Pupils moved into the new Broadacre Primary School in March and the school is now holding an official opening and celebration day looking at life in the new school.
A video showcases the journey of the building of the school, to the children moving in; including children writing their names on steel beams and the importance of diversity and inclusion.
The £8.2million school provides an additional 210 pupil places and includes a new purpose built 10-place space for children with Autism Spectrum Condition (ASC), along with a 52 place nursery.
Luke Garner, who has Asperger’s Syndrome, a form of autism, along with pupils from the school have designed a piece of artwork which will be unveiled during the assembly, and it will be displayed in the entrance corridor of the new school. The new Broadacre Primary School is home to Hull’s first purpose-built space for children with autism, and the artwork was themed around creating a more inclusive, blended learning environment.
Lisa Staines, Executive Head at Broadacre Primary School said: “It was so exciting to move into the new school building after February half term. I am amazed how quickly the staff and pupils have settled in – it feels as if we have been here forever. We are so lucky to have a brand new building with all its facilities, such as the two halls, the MUGA and the ASC Base.
“Today is a celebration and a thank you for our fantastic new school. Everyone really enjoys working and playing together, making the most of everything our new building has to offer.”
Children and staff at Broadacre have worked closely with Esteem Consortium and Sewell Construction, who have delivered the project.
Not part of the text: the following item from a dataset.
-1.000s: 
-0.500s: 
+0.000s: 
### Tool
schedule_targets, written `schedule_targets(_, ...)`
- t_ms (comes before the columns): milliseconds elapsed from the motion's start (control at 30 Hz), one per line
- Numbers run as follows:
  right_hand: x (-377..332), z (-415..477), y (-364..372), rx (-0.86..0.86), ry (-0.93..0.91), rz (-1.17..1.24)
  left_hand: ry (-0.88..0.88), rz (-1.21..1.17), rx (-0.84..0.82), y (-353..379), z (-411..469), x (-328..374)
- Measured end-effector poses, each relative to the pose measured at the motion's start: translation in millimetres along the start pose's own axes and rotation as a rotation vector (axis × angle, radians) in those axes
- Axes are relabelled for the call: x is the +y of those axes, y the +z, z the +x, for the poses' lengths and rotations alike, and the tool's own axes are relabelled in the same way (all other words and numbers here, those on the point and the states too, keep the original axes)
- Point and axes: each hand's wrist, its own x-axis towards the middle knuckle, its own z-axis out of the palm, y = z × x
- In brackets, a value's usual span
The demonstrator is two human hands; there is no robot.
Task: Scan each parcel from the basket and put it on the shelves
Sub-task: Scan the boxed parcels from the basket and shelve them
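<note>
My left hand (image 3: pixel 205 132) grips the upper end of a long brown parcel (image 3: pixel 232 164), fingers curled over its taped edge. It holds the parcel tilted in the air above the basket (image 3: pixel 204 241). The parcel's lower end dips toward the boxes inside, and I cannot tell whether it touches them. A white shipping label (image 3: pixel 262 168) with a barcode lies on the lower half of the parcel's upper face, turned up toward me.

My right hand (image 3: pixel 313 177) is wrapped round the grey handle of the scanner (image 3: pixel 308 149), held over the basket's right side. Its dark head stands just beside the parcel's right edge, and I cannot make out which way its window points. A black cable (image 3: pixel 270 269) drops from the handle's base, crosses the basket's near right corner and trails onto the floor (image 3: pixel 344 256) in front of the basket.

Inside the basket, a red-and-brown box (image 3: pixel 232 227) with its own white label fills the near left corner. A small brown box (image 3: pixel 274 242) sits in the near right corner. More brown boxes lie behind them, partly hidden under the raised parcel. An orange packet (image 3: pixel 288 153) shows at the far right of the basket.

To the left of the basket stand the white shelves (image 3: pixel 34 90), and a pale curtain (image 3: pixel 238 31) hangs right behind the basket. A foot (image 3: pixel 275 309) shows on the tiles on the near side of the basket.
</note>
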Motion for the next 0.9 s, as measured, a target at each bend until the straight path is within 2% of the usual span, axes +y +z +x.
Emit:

Gavin Barley, Esteem General Manager said: “This has been a fantastic project and shows the value and importance of partnership. The new school has delivered on-time, on budget and to a high standard. Everyone working on this project has had such pride in it, and I’m delighted to see the children enjoying their new environment.”
Hull City council has invested £50million into the city’s schools, to ensure children have the best learning environments possible.
The school has been designed and built sustainably, with maximum energy efficiency, including solar panels on the roof and electric vehicle charging points. The children will also enjoy bug hotels and bird boxes around the school, along with CCTV in one of the boxes so children can see first-hand wildlife interactions.
Councillor Linda Tock, Portfolio Holder for children’s services said: “The school is a nurturing, inspiring, dynamic and innovative place of learning, a place designed for interaction and a place designed for community spirit to grow. I can see the pupils are really enjoying learning here!”